I am writing for myself and strangers. This is the only way that I can do it... Gertrude Stein

12/17/2004

Selina wrote this today:

"I want to be more like Jen and be totally, completely honest without being judgemental. Sure, outright bluntness may offend some easily offended people and I might run off some patients, but sometimes a little tough love is needed. Sometimes a person won't listen to the advice of their friends or their family, but the opinion of a doctor (or therapist, for that matter) somehow carries more weight. Maybe it's the fact that you are paying for the advice. Maybe it's the fancy degree. I think it really has to do with hearing the advice from a neutral party.

At any rate, I am going to strive to be more like Jen when I see patients. No bull, straight to the point, friendly but matter-of-fact."

And I literally cringed and almost burst into tears.

There is no way that Selina could know that my week has completely fallen apart thanks to the very honesty and bluntness she cherishes. But it was nice that you thought of me anyway. Thank you, Selina.

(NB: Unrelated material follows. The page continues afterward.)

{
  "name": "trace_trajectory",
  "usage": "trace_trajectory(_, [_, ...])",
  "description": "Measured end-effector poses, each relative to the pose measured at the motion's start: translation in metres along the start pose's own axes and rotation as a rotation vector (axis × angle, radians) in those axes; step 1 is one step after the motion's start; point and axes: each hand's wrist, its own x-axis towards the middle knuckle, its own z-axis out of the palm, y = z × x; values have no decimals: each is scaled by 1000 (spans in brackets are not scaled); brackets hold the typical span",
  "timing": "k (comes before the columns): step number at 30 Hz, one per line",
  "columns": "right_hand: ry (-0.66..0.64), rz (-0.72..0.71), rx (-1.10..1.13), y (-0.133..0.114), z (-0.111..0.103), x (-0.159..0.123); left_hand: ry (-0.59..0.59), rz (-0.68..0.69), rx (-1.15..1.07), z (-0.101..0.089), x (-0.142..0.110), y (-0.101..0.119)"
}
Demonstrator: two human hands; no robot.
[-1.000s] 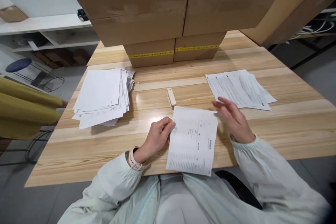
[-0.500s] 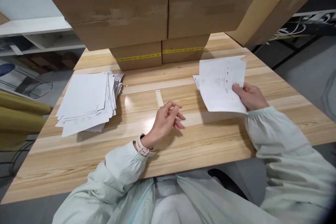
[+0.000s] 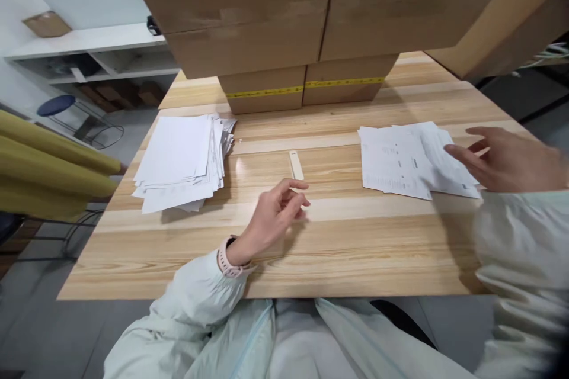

The universe is colliding in strange ways. The priest I've been dying to talk to finally called me this morning, and if I weren't at work, I would have collapsed into tears and poured out my heart to him. But I didn't, just briefly told him what was going on and he sounded concerned. But I really needed for him to call me, and I am glad he did, and we are going to talk more when I get back from Pennsylvania.